Records excerpted from a collection:
· · ·
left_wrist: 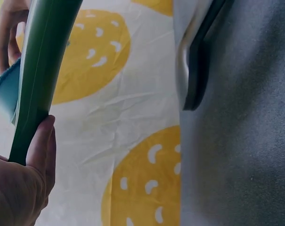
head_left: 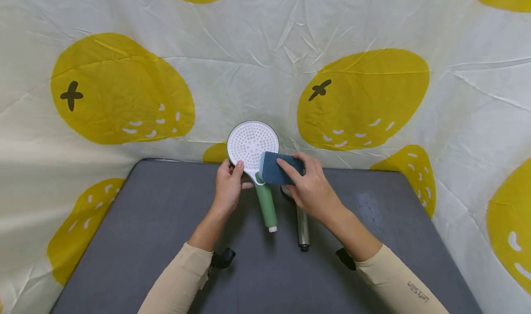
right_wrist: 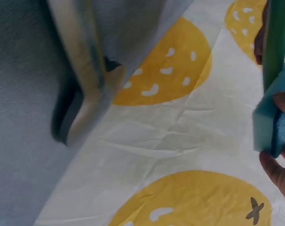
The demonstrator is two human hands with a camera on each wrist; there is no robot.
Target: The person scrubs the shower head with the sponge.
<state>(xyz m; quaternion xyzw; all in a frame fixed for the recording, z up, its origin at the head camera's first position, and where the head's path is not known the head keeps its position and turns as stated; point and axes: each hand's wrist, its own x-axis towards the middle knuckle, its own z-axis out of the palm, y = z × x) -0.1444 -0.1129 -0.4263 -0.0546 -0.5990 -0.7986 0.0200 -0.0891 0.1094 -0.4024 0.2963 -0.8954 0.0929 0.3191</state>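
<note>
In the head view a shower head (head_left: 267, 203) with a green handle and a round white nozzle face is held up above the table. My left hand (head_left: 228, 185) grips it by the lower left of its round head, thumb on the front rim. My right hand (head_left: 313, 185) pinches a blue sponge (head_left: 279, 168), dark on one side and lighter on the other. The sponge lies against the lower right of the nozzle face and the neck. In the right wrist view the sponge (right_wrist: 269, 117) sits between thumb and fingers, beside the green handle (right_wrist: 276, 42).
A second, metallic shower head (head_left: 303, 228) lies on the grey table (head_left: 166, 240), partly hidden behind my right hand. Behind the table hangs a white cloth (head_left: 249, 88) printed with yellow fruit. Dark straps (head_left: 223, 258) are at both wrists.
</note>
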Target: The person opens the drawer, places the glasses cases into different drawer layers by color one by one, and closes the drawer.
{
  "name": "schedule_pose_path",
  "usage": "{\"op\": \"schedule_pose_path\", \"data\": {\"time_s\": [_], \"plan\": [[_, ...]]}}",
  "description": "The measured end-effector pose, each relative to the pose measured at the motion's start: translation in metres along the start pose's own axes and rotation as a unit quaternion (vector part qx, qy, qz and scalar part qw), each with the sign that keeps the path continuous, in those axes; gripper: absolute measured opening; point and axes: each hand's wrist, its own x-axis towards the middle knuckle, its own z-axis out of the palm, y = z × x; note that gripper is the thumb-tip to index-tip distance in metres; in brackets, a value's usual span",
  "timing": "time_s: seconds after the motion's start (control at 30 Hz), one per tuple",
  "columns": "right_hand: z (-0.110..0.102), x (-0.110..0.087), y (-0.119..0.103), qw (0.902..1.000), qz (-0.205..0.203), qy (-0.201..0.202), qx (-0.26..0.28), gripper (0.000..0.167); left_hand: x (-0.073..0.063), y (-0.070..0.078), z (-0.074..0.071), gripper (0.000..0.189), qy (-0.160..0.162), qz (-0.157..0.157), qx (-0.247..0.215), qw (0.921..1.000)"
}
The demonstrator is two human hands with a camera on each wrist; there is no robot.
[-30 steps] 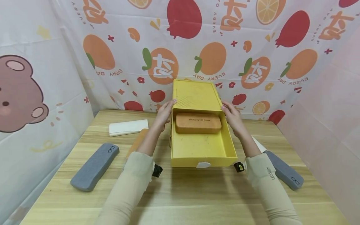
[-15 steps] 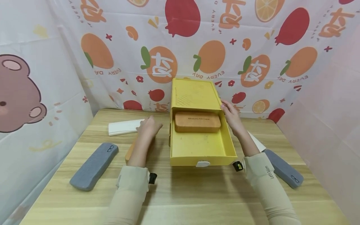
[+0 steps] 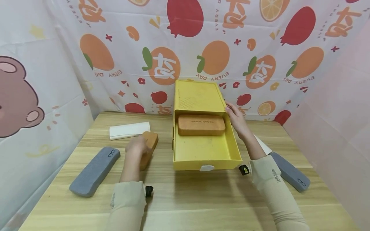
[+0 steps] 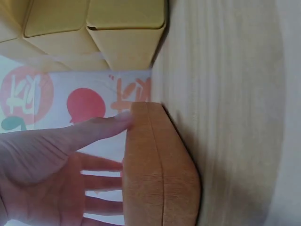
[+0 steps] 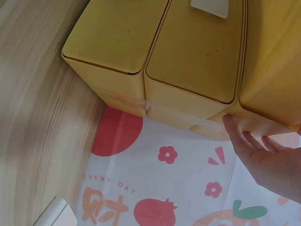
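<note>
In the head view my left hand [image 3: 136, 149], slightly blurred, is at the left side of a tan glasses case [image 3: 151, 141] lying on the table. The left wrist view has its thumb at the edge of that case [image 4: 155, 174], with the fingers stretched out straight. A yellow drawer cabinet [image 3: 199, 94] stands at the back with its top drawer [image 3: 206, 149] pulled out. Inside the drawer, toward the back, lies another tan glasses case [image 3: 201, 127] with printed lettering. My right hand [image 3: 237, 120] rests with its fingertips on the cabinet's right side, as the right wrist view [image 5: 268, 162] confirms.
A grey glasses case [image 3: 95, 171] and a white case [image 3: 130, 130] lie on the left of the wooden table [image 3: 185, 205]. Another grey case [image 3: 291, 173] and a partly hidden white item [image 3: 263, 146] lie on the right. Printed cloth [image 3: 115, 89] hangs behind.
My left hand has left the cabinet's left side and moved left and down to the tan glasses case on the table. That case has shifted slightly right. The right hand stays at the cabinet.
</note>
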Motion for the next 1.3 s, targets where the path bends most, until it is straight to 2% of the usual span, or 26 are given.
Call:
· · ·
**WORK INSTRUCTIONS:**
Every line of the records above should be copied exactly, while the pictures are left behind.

**RESULT BELOW:**
left_wrist: 
head_left: 
right_wrist: 
The demonstrator is two human hands with a camera on each wrist; there is no robot.
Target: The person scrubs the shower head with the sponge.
<state>(xyz m; quaternion xyzw; all in a frame fixed for the recording, z up, its origin at the head camera's first position, and where the head's path is not known the head keeps its position and turns as stated; point and axes: each hand's wrist, its own x-axis towards the middle knuckle, its own z-axis out of the palm, y = z × x) -0.1444 -0.1129 -0.4263 -0.0546 -0.5990 -0.7986 0.0200 -0.0891 0.1094 -0.4024 0.2963 -0.8954 0.0929 0.3191</state>
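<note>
In the head view a shower head (head_left: 267, 203) with a green handle and a round white nozzle face is held up above the table. My left hand (head_left: 228, 185) grips it by the lower left of its round head, thumb on the front rim. My right hand (head_left: 313, 185) pinches a blue sponge (head_left: 279, 168), dark on one side and lighter on the other. The sponge lies against the lower right of the nozzle face and the neck. In the right wrist view the sponge (right_wrist: 269, 117) sits between thumb and fingers, beside the green handle (right_wrist: 276, 42).
A second, metallic shower head (head_left: 303, 228) lies on the grey table (head_left: 166, 240), partly hidden behind my right hand. Behind the table hangs a white cloth (head_left: 249, 88) printed with yellow fruit. Dark straps (head_left: 223, 258) are at both wrists.
</note>
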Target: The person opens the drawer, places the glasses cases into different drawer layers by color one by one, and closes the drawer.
{
  "name": "schedule_pose_path",
  "usage": "{\"op\": \"schedule_pose_path\", \"data\": {\"time_s\": [_], \"plan\": [[_, ...]]}}",
  "description": "The measured end-effector pose, each relative to the pose measured at the motion's start: translation in metres along the start pose's own axes and rotation as a unit quaternion (vector part qx, qy, qz and scalar part qw), each with the sign that keeps the path continuous, in those axes; gripper: absolute measured opening; point and axes: each hand's wrist, its own x-axis towards the middle knuckle, its own z-axis out of the palm, y = z × x; note that gripper is the thumb-tip to index-tip distance in metres; in brackets, a value's usual span",
  "timing": "time_s: seconds after the motion's start (control at 30 Hz), one per tuple",
  "columns": "right_hand: z (-0.110..0.102), x (-0.110..0.087), y (-0.119..0.103), qw (0.902..1.000), qz (-0.205..0.203), qy (-0.201..0.202), qx (-0.26..0.28), gripper (0.000..0.167); left_hand: x (-0.073..0.063), y (-0.070..0.078), z (-0.074..0.071), gripper (0.000..0.189), qy (-0.160..0.162), qz (-0.157..0.157), qx (-0.247..0.215), qw (0.921..1.000)"
}
The demonstrator is two human hands with a camera on each wrist; there is no robot.
[-30 steps] 
[-15 steps] 
[+0 steps] 
[+0 steps] 
[+0 steps] 
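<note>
In the head view my left hand [image 3: 136, 149], slightly blurred, is at the left side of a tan glasses case [image 3: 151, 141] lying on the table. The left wrist view has its thumb at the edge of that case [image 4: 155, 174], with the fingers stretched out straight. A yellow drawer cabinet [image 3: 199, 94] stands at the back with its top drawer [image 3: 206, 149] pulled out. Inside the drawer, toward the back, lies another tan glasses case [image 3: 201, 127] with printed lettering. My right hand [image 3: 237, 120] rests with its fingertips on the cabinet's right side, as the right wrist view [image 5: 268, 162] confirms.
A grey glasses case [image 3: 95, 171] and a white case [image 3: 130, 130] lie on the left of the wooden table [image 3: 185, 205]. Another grey case [image 3: 291, 173] and a partly hidden white item [image 3: 263, 146] lie on the right. Printed cloth [image 3: 115, 89] hangs behind.
My left hand has left the cabinet's left side and moved left and down to the tan glasses case on the table. That case has shifted slightly right. The right hand stays at the cabinet.
</note>
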Motion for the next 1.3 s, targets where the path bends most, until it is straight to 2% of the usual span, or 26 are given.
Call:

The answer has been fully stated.